_PROBLEM STATEMENT_
A single number is all that's needed: how many lines in the data contain the string "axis".
** Opening RECORDED INFORMATION block **
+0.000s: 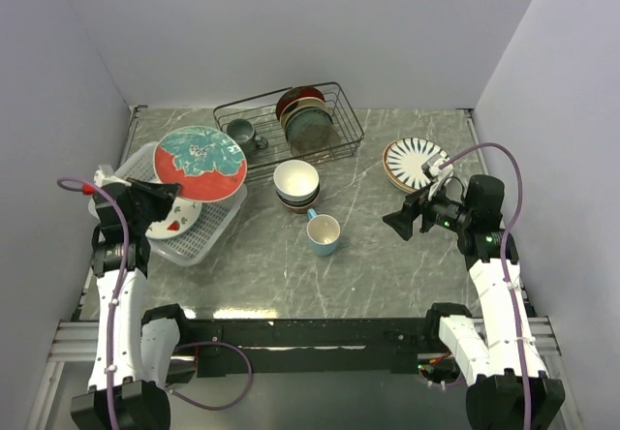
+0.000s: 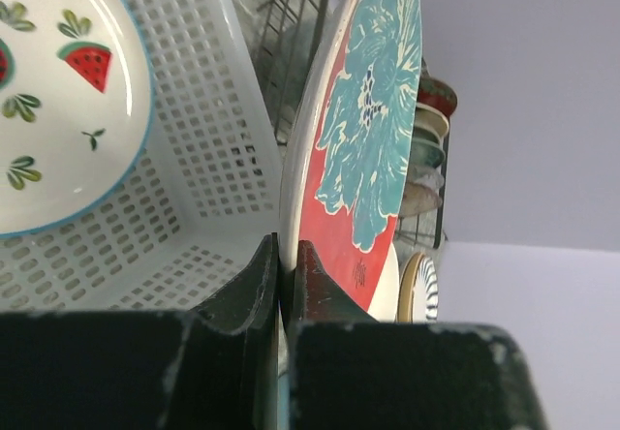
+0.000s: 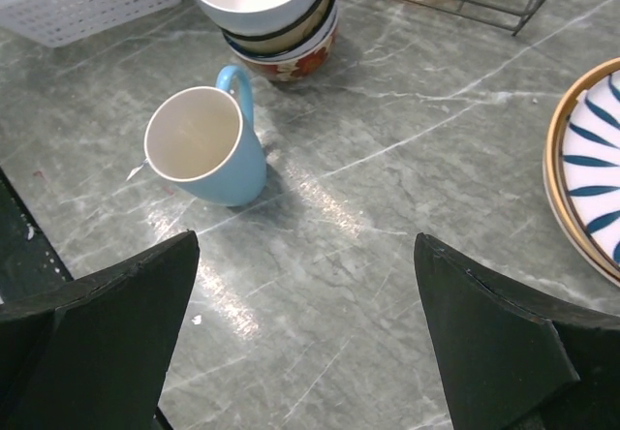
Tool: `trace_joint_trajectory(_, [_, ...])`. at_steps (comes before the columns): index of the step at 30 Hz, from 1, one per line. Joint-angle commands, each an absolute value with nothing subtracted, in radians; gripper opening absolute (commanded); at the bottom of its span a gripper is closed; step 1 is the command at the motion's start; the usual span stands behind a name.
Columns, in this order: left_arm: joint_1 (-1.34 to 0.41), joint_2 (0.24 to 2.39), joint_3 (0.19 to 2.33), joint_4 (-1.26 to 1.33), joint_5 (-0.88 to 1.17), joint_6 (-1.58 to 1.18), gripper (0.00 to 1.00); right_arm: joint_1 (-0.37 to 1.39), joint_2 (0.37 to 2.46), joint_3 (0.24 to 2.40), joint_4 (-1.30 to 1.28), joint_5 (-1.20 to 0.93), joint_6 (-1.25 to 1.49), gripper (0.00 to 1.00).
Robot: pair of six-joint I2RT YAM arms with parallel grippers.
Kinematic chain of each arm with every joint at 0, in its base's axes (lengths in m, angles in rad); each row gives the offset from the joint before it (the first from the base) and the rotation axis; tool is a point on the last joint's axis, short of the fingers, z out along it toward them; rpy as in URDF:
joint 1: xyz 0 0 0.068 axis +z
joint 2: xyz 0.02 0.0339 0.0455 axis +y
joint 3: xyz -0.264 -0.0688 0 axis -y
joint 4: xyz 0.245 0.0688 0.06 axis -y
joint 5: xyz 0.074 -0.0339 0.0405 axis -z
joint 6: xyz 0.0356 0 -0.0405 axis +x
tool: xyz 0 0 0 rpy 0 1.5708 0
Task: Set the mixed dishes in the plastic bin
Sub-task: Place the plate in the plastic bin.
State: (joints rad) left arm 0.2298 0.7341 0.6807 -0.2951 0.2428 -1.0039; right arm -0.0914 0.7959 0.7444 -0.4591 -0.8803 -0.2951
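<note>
Left gripper (image 2: 286, 265): jaws clenched on the near rim of the teal-floral red-rimmed plate (image 2: 373, 130), which is pinched edge-on between them. From above, the plate sits over the far end of the plastic bin (image 1: 208, 234); whether it rests on the rim or hangs just clear is hard to tell. Watermelon-print plate (image 2: 58, 91) lies inside the bin.

Right gripper (image 3: 306, 241): jaws spread wide, holding nothing, above the worktop (image 3: 387, 168). Light blue mug (image 3: 208, 149) stands upright ahead of it. Stacked bowls (image 3: 266, 9) are just beyond the mug. Striped plate (image 3: 591, 159) lies on a tan plate (image 3: 552, 173) at the right edge of the wrist view.
</note>
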Motion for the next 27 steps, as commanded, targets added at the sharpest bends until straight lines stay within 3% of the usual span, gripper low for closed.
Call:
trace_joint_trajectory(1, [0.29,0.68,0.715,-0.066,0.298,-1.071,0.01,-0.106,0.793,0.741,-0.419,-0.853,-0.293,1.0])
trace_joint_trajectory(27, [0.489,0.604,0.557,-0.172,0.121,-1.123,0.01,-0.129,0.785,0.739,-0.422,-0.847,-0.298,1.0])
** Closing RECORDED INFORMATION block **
_SOLUTION BELOW_
7